** What you need to do **
What you return must be the complete listing, unchanged.

** Records for the exercise **
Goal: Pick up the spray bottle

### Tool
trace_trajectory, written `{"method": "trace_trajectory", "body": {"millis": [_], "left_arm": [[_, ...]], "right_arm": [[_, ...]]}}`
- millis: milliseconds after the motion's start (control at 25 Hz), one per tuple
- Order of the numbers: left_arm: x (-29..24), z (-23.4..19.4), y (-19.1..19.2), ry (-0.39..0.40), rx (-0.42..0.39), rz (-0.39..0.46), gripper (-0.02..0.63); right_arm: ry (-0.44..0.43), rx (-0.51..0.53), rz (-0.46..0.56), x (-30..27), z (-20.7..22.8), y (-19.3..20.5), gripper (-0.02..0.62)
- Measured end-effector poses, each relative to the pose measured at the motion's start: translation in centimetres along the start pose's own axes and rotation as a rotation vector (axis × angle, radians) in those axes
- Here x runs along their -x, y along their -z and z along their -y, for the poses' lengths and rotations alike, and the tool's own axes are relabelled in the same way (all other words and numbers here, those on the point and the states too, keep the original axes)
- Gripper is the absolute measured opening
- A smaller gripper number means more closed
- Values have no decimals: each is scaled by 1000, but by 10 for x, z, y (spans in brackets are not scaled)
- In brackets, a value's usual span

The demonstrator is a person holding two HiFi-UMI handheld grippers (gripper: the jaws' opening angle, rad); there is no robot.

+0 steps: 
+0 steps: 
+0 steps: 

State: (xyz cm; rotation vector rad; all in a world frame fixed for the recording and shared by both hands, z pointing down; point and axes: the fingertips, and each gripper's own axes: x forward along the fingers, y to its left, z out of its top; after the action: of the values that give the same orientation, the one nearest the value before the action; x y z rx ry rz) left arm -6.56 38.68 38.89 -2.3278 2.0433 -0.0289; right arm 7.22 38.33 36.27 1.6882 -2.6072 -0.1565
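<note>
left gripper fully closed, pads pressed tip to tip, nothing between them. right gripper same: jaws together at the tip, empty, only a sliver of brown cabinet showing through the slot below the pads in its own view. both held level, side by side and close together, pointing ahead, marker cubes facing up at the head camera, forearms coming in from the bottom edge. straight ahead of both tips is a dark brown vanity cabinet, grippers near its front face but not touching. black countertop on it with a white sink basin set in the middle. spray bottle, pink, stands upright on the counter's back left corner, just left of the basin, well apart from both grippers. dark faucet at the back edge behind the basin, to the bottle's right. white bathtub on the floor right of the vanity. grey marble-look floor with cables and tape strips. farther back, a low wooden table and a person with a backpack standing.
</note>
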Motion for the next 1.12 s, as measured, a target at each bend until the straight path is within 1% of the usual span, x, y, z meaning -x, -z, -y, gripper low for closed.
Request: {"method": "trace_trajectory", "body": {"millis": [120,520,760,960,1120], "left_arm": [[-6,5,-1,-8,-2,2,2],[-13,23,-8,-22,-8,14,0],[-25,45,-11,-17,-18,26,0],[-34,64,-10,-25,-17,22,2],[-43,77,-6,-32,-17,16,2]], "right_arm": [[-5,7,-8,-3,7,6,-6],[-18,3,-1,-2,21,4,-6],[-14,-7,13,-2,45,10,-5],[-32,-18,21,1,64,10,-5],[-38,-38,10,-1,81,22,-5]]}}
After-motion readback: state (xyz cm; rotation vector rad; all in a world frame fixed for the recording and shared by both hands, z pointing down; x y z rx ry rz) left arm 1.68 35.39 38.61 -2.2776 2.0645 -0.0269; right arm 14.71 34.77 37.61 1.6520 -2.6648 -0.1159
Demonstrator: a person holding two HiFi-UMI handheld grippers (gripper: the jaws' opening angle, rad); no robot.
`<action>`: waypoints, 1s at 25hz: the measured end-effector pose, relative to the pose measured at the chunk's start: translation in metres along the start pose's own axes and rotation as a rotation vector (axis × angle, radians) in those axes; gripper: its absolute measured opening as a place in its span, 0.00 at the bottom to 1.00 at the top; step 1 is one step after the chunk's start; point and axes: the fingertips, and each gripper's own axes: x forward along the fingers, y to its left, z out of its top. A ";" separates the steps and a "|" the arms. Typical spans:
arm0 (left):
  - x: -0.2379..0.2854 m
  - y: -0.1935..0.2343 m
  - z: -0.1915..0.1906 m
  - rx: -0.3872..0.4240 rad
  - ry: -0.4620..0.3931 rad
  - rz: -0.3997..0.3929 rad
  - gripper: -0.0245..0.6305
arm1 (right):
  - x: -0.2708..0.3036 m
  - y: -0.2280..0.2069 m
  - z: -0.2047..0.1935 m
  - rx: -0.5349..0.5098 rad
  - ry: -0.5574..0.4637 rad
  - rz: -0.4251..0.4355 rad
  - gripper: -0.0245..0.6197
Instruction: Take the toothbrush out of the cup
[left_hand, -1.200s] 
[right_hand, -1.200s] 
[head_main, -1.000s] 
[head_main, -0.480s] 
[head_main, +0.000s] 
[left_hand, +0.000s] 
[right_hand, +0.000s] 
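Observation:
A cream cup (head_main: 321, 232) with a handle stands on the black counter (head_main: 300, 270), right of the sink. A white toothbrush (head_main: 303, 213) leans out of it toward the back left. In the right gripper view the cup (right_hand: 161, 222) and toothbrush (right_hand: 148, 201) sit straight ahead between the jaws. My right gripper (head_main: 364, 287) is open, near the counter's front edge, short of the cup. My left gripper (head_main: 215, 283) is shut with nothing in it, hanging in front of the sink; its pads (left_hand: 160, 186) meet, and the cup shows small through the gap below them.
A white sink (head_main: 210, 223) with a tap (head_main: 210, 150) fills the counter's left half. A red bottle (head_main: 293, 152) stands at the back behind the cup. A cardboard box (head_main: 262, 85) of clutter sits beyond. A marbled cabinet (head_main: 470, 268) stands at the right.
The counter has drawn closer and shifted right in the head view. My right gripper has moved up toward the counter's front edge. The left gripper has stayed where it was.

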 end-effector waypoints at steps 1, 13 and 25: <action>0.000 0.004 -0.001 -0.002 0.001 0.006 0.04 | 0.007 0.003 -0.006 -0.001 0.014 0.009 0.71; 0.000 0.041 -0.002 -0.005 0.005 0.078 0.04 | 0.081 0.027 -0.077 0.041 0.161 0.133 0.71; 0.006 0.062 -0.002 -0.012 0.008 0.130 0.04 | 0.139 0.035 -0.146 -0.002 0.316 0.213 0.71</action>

** Reply **
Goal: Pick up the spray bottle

### Tool
trace_trajectory, written `{"method": "trace_trajectory", "body": {"millis": [_], "left_arm": [[_, ...]], "right_arm": [[_, ...]]}}`
- millis: milliseconds after the motion's start (control at 25 Hz), one per tuple
- Order of the numbers: left_arm: x (-29..24), z (-23.4..19.4), y (-19.1..19.2), ry (-0.39..0.40), rx (-0.42..0.39), rz (-0.39..0.46), gripper (-0.02..0.63); right_arm: ry (-0.44..0.43), rx (-0.51..0.53), rz (-0.46..0.56), x (-30..27), z (-20.7..22.8), y (-19.3..20.5), gripper (-0.02..0.62)
- Measured end-effector poses, each relative to the pose measured at the motion's start: translation in centimetres along the start pose's own axes and rotation as a rotation vector (axis × angle, radians) in those axes
- Here x runs along their -x, y along their -z and z along their -y, for the poses' lengths and rotations alike, and the tool's own axes are relabelled in the same way (all other words and numbers here, those on the point and the states too, keep the original axes)
- Gripper is the absolute measured opening
- A smaller gripper number means more closed
- Values have no decimals: each is scaled by 1000, but by 10 for x, z, y (spans in brackets are not scaled)
- In brackets, a value's usual span

The demonstrator is a person holding two HiFi-UMI handheld grippers (gripper: the jaws' opening angle, rad); there is no robot.

+0 steps: 
+0 steps: 
+0 steps: 

State: (xyz cm; rotation vector rad; all in a world frame fixed for the recording and shared by both hands, z pointing down; point and axes: the fingertips, and each gripper's own axes: x forward along the fingers, y to its left, z out of its top; after the action: of the values that give the same orientation, the one nearest the value before the action; x y z rx ry rz) left arm -6.56 38.68 38.89 -2.3278 2.0433 -0.0289; right arm 7.22 38.33 36.27 1.6882 -2.6072 -0.1565
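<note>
left gripper fully closed, pads pressed tip to tip, nothing between them. right gripper same: jaws together at the tip, empty, only a sliver of brown cabinet showing through the slot below the pads in its own view. both held level, side by side and close together, pointing ahead, marker cubes facing up at the head camera, forearms coming in from the bottom edge. straight ahead of both tips is a dark brown vanity cabinet, grippers near its front face but not touching. black countertop on it with a white sink basin set in the middle. spray bottle, pink, stands upright on the counter's back left corner, just left of the basin, well apart from both grippers. dark faucet at the back edge behind the basin, to the bottle's right. white bathtub on the floor right of the vanity. grey marble-look floor with cables and tape strips. farther back, a low wooden table and a person with a backpack standing.
</note>
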Motion for the next 1.12 s, as measured, a target at each bend until the straight path is within 1% of the usual span, x, y, z meaning -x, -z, -y, gripper low for closed.
Request: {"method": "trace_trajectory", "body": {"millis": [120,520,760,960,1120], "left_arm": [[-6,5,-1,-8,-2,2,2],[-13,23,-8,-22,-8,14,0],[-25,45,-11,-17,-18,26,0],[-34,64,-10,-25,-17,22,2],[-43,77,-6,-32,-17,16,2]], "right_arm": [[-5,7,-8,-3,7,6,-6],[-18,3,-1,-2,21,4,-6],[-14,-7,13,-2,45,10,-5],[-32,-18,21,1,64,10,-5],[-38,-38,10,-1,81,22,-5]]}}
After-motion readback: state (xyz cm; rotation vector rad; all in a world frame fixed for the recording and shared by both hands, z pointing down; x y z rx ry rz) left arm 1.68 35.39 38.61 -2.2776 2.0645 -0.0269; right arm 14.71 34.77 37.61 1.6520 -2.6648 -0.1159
Demonstrator: a person holding two HiFi-UMI handheld grippers (gripper: the jaws' opening angle, rad); no robot.
`<action>`: waypoints, 1s at 25hz: the measured end-effector pose, relative to the pose measured at the chunk's start: translation in metres along the start pose's own axes and rotation as a rotation vector (axis × angle, radians) in those axes; gripper: its absolute measured opening as a place in its span, 0.00 at the bottom to 1.00 at the top; step 1 is one step after the chunk's start; point and axes: the fingertips, and each gripper's own axes: x forward along the fingers, y to its left, z out of its top. A ";" separates the steps and a "|" the arms. Typical spans:
arm0 (left):
  - x: -0.2379..0.2854 m
  - y: -0.1935..0.2343 m
  - z: -0.1915..0.1906 m
  - rx: -0.3872..0.4240 rad
  - ry: -0.4620..0.3931 rad
  - rz: -0.3997..0.3929 rad
  - gripper: -0.0245..0.6305
arm1 (right):
  - x: -0.2708..0.3036 m
  - y: -0.2280..0.2069 m
  - z: -0.2047..0.1935 m
  - rx: -0.5349..0.5098 rad
  - ry: -0.5574..0.4637 rad
  - rz: -0.4251..0.4355 rad
  - gripper: -0.0245..0.6197
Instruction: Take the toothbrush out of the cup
[left_hand, -1.200s] 
[right_hand, -1.200s] 
[head_main, -1.000s] 
[head_main, -0.480s] 
[head_main, +0.000s] 
[left_hand, +0.000s] 
[right_hand, +0.000s] 
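Observation:
A cream cup (head_main: 321, 232) with a handle stands on the black counter (head_main: 300, 270), right of the sink. A white toothbrush (head_main: 303, 213) leans out of it toward the back left. In the right gripper view the cup (right_hand: 161, 222) and toothbrush (right_hand: 148, 201) sit straight ahead between the jaws. My right gripper (head_main: 364, 287) is open, near the counter's front edge, short of the cup. My left gripper (head_main: 215, 283) is shut with nothing in it, hanging in front of the sink; its pads (left_hand: 160, 186) meet, and the cup shows small through the gap below them.
A white sink (head_main: 210, 223) with a tap (head_main: 210, 150) fills the counter's left half. A red bottle (head_main: 293, 152) stands at the back behind the cup. A cardboard box (head_main: 262, 85) of clutter sits beyond. A marbled cabinet (head_main: 470, 268) stands at the right.
The counter has drawn closer and shifted right in the head view. My right gripper has moved up toward the counter's front edge. The left gripper has stayed where it was.
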
 end-effector waypoints at steps 1, 13 and 25: <action>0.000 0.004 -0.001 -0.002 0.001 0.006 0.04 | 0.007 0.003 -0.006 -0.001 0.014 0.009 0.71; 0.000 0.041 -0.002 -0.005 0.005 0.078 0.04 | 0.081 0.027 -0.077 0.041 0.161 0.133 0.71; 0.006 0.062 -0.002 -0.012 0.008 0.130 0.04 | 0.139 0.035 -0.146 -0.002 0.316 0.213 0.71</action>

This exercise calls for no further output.